Ed. — From the Sunday, March 17, print edition.

Karen Beardslee Kwasny [Courtesy]
BY KAREN BEARDSLEE KWASNY

VIRGINIA BEACH — I started running when I was a young girl because my dad needed a running buddy for his new exercise regime.  

Our early morning runs took us to the outskirts of our small rural town.  I liked traveling that way with my dad, but I also enjoyed those occasions when he couldn’t go due to an out-of-town trip.  

On those days, I ran by myself, staying closer to the populated areas of town, only drifting a bit when the local stray, a skinny brown dog named Tar, joined me on the route. 

Those solitary runs became a daily ritual that lasted well into adulthood. I ran at dawn most days, sometimes with music, often without. I loved my rural road or river’s edge runs not because of the runner’s high people often talk about or because exercising like that propelled my day, although it did. Running alone was as essential to my life as food, but, also, it was dangerous. 

I had a penchant for running off-the-beaten paths, which proved challenging when I lived in Maple Shade, New Jersey. There, I traversed small-town streets and alleys. It was nice to get to know so many people along the way who, over the years, seemed to time their mornings with my runs. If I didn’t go by one day for some reason, they would let me know I’d been missed the next day. I knew I could knock on those doors for assistance if needed. I never thought it would be.  

One Saturday, I ran further than usual and found a path into a small segment of woods separating a neighborhood and a strip shopping center. The dirt path traveled upward to the wood and then onward for almost a mile before it hit civilization again. The first time I found this path, I was in my element, thrilled to find a place like that to make my weekend runs complete.  

I was lost in contemplation mode, heading back down the steep incline of the wooded path, when I looked up to find a man dressed in blue coveralls leaning against a tree a few steps away.  He had a long, pointed stick in one hand and a large garbage bag in the other.  Our eyes locked.  Fear sailed up my spine. 

“Just picking up garbage on the path,” he said, lifting the stick and the bag like an offering.  

“Kids can make a mess of things up here, you know,” he added when I didn’t respond.  

He knew I was afraid.  

There was a long silence between us before I could breathe to mumble, “Thank you.  I appreciate that.”

Then I passed him, crossed the creek, and ran into the neighborhood, where I stopped to thank my lucky stars.

He was one of the good guys.   

After that, my runs were circumscribed by a sense of danger I hadn’t felt before.
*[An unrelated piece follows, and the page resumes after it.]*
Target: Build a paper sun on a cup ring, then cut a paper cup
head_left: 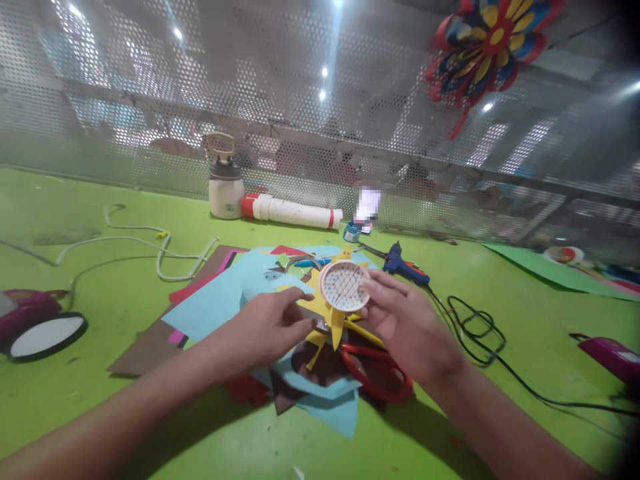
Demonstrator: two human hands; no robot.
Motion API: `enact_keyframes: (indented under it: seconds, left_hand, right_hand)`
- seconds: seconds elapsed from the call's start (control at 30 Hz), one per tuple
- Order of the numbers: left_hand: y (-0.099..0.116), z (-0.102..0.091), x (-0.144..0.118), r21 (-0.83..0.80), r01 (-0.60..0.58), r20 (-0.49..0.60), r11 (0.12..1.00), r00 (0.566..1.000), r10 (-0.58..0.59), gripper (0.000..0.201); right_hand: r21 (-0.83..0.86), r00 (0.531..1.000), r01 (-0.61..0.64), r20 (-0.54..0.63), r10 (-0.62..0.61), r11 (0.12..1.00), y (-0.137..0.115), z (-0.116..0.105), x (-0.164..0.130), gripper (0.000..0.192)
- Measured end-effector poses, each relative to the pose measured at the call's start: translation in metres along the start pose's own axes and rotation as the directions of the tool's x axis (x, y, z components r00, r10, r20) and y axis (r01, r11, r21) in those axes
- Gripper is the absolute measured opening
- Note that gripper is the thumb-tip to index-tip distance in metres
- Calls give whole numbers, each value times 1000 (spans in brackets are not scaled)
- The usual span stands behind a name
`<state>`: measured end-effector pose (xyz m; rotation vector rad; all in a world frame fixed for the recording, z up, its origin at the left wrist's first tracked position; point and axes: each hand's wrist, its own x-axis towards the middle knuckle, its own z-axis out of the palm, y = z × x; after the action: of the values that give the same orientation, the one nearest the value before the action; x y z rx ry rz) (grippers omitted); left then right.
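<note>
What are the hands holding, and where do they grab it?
Both hands hold a paper sunflower craft. The right hand pinches the edge of its round white dotted centre; the left hand holds the yellow petals on the other side.

Two hands (270, 330), one scissors (375, 370), one glue gun (400, 263).

Left hand (267, 327) fingers curled, pinching; right hand (405, 327) gripping, forearms converging.

No writing, brand, number or sign can be read anywhere here. The white glue tube (293, 211) lying on the worktop (100, 280) shows no legible label, and the small card (369, 204) just to the right of the tube is blurred past reading.
</note>
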<state>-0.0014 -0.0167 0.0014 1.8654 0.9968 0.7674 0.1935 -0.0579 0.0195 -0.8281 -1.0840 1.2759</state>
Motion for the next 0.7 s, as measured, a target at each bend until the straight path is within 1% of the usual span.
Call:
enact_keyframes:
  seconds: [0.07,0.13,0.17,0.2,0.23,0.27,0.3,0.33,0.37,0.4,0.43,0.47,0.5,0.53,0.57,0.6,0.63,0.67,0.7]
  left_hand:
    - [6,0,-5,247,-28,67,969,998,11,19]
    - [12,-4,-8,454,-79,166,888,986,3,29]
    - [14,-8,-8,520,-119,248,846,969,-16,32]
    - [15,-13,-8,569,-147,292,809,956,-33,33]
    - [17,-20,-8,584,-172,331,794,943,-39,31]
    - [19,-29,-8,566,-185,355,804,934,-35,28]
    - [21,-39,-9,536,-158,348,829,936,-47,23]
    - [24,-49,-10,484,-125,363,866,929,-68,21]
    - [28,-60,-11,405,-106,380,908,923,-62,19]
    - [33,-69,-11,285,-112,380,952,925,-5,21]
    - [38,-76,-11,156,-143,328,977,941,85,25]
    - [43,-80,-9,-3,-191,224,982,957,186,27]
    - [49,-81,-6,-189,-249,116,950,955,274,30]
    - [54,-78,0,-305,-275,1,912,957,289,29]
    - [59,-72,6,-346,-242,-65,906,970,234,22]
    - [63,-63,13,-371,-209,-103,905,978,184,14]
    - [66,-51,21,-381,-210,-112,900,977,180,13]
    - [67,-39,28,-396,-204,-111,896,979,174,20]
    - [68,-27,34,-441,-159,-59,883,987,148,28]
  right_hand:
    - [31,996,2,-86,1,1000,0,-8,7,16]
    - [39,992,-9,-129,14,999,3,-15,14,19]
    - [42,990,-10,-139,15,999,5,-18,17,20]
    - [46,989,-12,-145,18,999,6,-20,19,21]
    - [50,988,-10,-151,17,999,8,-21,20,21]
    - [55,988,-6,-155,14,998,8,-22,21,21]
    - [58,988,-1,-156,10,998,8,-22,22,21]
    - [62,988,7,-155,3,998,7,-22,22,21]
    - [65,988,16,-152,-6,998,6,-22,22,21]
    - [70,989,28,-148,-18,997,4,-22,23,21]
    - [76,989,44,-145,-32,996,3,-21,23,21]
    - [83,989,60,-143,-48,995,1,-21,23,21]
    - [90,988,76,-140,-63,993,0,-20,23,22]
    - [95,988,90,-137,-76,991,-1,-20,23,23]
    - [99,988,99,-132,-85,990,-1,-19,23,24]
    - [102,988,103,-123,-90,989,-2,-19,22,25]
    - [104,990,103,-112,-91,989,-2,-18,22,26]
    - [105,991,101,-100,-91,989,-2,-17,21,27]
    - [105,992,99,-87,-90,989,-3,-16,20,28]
It’s not that I was naive or stupid. I liked running alone and preferred doing it where I could feel nature’s expansiveness. For years, I had avoided thinking, “I’m a woman. I shouldn’t go there.” 

It’s both tragic and infuriating that throughout our lives, we women must navigate the world according to when and where it’s safe to walk, talk or take an early morning jog. But we must, and we do.

That truth was brought to mind again last month when a young female runner in Georgia was murdered while out for a solitary jog. The story made national news, but the attention quickly turned from the assault itself to the perpetrator’s undocumented migrant status.

In sum, we deflected and moved on. We failed, once again, to see a violent assault against a women for what it is – another limitation of women’s freedoms. As a result, not much gets done to address this issue and female runners everywhere go on lockdown.

These days, I walk rather than run. Getting out and about helps me sort out my day. Both my body and my mind tell me I have to move. It’s a shame something so simple as a walk or a run cannot be done without fear.